◆ TASK STATEMENT
Go through the listing below and gather every line with the word "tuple".

◆ PROVIDED ENTRIES
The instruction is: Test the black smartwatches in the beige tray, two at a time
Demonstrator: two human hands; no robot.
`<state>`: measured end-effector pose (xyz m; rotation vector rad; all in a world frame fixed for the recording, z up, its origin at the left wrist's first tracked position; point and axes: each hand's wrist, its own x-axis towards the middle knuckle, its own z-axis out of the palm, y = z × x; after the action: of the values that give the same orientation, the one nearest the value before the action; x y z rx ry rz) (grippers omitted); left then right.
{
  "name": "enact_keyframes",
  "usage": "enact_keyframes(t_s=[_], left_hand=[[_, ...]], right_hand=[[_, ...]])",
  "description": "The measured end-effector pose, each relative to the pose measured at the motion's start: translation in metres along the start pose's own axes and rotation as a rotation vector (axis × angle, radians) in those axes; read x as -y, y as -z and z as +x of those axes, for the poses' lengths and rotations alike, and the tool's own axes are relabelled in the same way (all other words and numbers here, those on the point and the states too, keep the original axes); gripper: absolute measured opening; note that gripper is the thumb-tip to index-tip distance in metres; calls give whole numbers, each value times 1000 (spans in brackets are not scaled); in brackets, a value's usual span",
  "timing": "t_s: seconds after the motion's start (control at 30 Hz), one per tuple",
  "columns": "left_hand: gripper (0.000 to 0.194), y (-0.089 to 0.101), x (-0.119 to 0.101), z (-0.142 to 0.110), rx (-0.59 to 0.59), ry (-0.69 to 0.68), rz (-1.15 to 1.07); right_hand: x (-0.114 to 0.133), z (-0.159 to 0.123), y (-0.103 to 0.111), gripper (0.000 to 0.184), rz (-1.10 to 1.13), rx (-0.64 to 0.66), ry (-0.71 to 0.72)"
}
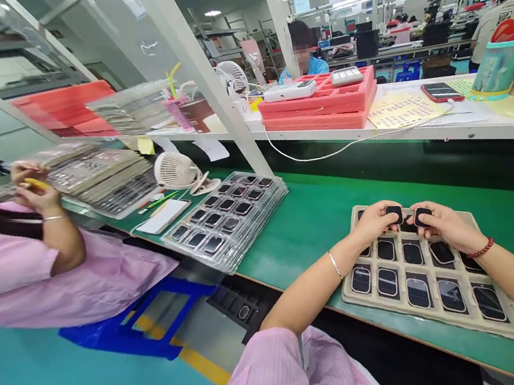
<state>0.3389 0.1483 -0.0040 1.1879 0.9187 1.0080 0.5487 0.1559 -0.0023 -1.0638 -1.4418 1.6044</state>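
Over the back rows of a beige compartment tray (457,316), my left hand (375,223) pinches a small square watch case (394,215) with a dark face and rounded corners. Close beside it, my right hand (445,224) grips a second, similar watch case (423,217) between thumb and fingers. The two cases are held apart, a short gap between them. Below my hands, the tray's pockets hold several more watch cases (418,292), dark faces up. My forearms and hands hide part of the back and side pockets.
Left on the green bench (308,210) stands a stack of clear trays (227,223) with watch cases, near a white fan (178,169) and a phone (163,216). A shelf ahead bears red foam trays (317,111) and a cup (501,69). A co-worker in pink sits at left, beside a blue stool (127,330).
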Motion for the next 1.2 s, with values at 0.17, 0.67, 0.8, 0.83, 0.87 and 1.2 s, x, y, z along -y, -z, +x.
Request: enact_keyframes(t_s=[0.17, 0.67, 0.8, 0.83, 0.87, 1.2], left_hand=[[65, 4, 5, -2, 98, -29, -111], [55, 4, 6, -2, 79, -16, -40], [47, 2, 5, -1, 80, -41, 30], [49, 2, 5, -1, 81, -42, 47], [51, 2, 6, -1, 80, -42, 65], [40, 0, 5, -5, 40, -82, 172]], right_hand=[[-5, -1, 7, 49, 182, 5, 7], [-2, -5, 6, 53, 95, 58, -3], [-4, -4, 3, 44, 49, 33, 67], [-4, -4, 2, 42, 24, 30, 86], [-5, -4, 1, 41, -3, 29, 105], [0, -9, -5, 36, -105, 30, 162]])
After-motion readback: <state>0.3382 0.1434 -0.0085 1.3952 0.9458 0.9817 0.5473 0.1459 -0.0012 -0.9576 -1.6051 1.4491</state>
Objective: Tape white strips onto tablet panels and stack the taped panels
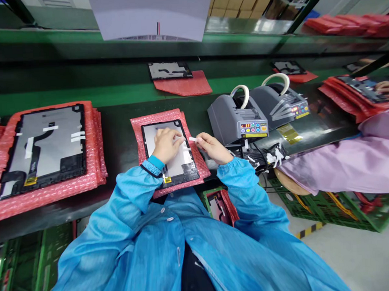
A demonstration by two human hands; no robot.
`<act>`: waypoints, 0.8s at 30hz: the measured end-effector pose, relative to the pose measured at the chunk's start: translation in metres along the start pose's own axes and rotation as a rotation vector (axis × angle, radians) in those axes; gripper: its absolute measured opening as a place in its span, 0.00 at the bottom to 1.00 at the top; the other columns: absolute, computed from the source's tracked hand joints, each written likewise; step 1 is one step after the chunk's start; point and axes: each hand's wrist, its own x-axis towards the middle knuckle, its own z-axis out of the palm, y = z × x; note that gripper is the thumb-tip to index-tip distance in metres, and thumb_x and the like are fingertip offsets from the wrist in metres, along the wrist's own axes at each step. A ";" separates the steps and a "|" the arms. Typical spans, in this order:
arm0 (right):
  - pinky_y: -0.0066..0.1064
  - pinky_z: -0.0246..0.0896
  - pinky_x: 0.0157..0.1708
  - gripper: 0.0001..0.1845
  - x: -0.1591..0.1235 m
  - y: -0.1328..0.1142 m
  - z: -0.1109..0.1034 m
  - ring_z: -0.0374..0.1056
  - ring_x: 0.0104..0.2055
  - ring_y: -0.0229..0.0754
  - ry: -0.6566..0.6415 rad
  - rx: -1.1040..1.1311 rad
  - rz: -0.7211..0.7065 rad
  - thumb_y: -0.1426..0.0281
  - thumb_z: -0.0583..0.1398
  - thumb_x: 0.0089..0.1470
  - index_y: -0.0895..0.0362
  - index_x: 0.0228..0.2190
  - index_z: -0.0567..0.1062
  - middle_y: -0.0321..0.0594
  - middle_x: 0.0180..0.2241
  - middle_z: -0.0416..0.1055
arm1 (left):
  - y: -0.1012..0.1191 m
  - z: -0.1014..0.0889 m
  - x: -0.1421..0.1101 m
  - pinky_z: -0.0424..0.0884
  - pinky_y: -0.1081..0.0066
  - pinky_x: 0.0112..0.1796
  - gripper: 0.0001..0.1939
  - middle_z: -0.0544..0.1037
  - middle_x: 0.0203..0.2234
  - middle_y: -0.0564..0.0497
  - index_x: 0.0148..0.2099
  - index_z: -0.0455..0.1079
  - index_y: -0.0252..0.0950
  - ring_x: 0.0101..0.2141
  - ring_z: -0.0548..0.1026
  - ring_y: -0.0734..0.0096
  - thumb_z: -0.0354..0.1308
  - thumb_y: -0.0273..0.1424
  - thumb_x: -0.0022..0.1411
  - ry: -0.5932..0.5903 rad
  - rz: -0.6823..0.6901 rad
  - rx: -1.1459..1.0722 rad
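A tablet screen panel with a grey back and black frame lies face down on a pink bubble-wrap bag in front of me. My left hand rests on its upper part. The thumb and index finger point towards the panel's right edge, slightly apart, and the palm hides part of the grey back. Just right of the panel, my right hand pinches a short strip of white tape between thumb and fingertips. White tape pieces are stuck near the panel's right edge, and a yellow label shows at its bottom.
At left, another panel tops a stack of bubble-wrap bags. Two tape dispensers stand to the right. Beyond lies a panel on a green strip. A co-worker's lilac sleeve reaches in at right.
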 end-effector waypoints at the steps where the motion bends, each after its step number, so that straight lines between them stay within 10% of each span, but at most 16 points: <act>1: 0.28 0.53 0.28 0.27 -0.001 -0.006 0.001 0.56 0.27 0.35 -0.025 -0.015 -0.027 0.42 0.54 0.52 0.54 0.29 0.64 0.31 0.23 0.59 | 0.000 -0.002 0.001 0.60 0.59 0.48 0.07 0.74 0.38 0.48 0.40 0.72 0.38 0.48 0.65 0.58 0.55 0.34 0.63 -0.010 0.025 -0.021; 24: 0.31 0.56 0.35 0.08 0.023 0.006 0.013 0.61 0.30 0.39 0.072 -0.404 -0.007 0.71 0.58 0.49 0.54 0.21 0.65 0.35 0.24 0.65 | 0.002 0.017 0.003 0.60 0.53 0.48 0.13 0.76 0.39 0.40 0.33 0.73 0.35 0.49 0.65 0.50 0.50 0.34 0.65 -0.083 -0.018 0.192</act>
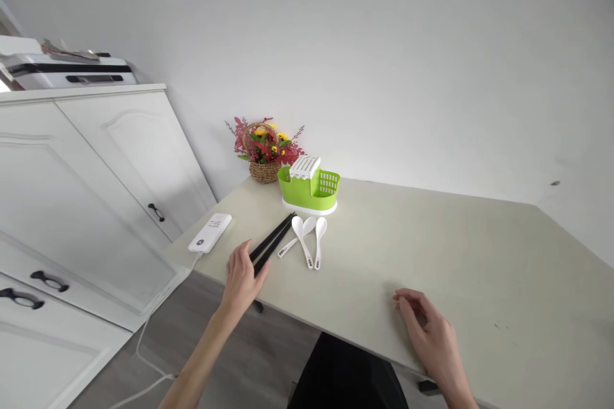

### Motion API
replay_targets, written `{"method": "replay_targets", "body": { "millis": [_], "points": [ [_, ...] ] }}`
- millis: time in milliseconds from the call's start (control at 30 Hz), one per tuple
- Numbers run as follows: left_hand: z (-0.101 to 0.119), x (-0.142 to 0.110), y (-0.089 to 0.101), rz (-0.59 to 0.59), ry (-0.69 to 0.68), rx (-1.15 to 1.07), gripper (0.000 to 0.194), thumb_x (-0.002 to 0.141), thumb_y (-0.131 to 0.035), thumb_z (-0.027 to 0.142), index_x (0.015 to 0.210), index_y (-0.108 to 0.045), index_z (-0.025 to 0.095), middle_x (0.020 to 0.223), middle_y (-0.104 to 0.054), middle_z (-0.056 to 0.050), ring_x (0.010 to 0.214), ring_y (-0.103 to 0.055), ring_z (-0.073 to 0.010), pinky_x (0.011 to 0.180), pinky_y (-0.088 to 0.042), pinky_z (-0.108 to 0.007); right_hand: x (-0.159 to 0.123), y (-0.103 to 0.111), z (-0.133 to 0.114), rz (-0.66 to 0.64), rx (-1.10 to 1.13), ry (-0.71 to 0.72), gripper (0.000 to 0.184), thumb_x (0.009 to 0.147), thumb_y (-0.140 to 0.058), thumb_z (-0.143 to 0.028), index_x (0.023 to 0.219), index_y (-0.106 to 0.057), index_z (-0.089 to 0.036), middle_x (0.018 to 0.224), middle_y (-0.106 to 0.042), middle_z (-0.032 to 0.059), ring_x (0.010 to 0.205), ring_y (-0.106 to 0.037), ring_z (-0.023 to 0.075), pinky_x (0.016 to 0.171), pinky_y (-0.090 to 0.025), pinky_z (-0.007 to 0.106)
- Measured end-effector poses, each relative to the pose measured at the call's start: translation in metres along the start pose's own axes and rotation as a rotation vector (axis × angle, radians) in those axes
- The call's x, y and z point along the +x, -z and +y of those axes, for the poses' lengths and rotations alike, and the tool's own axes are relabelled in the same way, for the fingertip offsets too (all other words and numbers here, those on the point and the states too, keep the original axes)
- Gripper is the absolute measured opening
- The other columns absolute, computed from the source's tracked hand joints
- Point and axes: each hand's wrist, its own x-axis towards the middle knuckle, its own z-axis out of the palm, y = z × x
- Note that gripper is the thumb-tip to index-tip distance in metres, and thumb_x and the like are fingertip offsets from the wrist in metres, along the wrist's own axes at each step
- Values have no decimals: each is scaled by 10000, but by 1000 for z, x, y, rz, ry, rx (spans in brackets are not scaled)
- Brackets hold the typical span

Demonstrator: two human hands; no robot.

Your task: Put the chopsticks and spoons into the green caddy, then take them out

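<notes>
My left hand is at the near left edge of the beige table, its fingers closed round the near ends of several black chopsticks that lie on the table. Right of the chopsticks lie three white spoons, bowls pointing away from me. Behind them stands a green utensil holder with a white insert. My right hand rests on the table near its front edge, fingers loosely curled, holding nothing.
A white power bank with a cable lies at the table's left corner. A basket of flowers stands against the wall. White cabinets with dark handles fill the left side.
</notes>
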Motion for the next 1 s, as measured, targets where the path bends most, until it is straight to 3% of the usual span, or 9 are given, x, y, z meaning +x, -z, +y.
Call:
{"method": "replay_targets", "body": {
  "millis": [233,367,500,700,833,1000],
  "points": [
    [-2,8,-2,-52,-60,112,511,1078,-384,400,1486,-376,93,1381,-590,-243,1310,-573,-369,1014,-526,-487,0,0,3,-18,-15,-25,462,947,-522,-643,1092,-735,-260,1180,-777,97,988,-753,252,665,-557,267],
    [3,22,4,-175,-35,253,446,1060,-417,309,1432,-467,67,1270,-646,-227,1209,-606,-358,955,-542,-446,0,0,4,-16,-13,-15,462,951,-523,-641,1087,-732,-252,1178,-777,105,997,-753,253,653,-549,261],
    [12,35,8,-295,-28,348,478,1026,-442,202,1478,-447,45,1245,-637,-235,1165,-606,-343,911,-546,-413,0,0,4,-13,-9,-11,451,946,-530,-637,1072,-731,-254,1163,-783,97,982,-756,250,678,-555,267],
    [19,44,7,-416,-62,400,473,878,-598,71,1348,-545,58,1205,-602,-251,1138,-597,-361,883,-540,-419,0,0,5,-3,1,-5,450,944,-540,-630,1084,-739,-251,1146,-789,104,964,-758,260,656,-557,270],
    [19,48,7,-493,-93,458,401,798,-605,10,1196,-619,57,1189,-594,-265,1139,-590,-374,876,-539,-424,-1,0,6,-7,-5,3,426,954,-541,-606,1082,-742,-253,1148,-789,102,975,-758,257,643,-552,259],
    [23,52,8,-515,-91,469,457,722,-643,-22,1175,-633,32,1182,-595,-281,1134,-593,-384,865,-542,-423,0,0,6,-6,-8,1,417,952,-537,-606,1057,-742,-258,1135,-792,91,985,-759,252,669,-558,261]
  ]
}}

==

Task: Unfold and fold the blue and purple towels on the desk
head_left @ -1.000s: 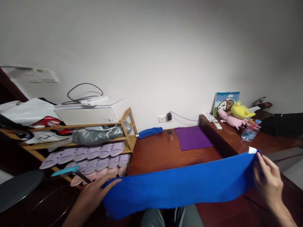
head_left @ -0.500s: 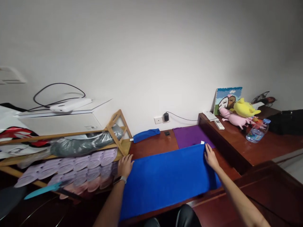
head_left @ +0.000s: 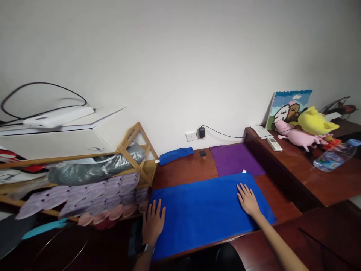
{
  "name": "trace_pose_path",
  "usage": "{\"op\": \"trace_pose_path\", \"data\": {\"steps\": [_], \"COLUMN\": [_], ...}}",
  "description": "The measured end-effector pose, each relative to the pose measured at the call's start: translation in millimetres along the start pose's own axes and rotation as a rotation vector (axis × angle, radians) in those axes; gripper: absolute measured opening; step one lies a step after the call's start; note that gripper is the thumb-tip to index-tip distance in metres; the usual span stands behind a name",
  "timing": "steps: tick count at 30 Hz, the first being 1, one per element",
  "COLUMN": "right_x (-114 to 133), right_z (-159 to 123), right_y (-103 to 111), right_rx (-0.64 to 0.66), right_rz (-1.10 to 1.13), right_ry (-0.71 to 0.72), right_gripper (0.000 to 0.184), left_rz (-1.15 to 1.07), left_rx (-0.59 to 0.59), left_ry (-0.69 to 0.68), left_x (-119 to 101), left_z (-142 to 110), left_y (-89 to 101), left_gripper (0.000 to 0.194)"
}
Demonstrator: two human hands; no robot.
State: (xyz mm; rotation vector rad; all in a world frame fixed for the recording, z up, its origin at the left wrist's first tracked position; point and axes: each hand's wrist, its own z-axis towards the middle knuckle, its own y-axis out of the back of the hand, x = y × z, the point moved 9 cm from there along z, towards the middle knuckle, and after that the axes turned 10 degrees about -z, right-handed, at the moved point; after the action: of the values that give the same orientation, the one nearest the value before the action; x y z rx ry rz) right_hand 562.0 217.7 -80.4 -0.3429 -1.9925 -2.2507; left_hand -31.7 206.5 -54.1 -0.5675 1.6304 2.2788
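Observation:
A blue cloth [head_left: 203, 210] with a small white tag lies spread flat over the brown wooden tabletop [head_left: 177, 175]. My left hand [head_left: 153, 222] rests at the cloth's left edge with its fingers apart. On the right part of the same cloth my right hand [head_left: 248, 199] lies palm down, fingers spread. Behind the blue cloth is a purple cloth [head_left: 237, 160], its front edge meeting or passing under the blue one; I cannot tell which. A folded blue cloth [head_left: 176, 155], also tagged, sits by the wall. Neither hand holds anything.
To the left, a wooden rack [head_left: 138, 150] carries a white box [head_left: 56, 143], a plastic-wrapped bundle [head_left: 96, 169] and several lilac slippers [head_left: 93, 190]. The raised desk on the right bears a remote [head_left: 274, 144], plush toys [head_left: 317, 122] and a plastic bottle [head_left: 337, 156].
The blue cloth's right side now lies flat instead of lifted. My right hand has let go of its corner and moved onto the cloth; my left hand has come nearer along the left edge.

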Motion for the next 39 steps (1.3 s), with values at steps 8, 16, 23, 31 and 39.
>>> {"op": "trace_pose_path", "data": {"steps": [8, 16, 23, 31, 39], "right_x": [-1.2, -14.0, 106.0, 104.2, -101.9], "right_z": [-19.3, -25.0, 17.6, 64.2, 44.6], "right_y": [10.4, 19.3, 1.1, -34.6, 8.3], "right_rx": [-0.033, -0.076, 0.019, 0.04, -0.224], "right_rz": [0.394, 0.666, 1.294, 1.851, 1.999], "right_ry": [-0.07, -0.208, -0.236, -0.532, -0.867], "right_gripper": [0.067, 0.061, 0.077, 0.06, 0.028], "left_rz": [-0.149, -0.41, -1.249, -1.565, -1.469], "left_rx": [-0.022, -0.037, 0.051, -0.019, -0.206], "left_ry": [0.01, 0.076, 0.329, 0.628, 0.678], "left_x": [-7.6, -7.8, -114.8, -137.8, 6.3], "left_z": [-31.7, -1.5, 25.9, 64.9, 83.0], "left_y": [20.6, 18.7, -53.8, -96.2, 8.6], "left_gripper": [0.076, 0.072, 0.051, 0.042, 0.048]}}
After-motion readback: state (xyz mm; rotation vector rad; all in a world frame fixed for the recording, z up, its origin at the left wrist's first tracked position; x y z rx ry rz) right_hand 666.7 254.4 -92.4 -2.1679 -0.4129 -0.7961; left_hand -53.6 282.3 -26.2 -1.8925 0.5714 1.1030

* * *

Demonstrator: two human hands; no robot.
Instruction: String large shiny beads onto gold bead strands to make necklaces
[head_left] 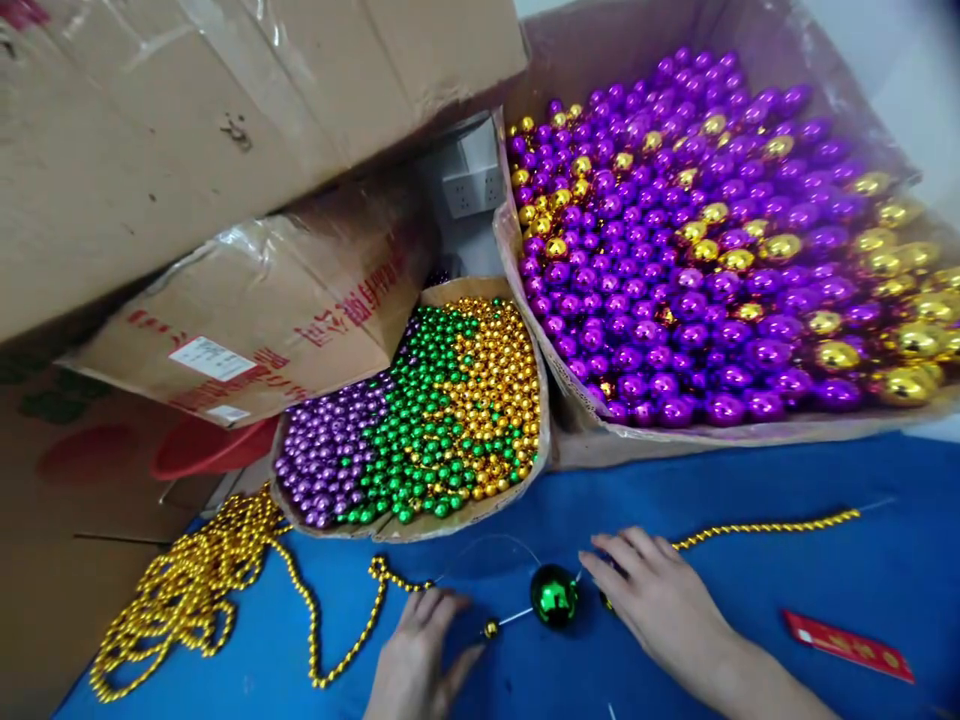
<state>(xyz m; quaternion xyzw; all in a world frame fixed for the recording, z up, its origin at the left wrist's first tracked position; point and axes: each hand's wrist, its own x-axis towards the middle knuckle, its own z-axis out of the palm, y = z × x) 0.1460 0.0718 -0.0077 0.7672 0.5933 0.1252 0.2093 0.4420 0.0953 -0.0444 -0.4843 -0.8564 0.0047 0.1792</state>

◆ WRITTEN SOLUTION
  "timing": "t_s: seconds after the motion's start (control at 30 Hz), one per tuple",
- millis: time in milliseconds from the call's start (control at 30 Hz), one per tuple

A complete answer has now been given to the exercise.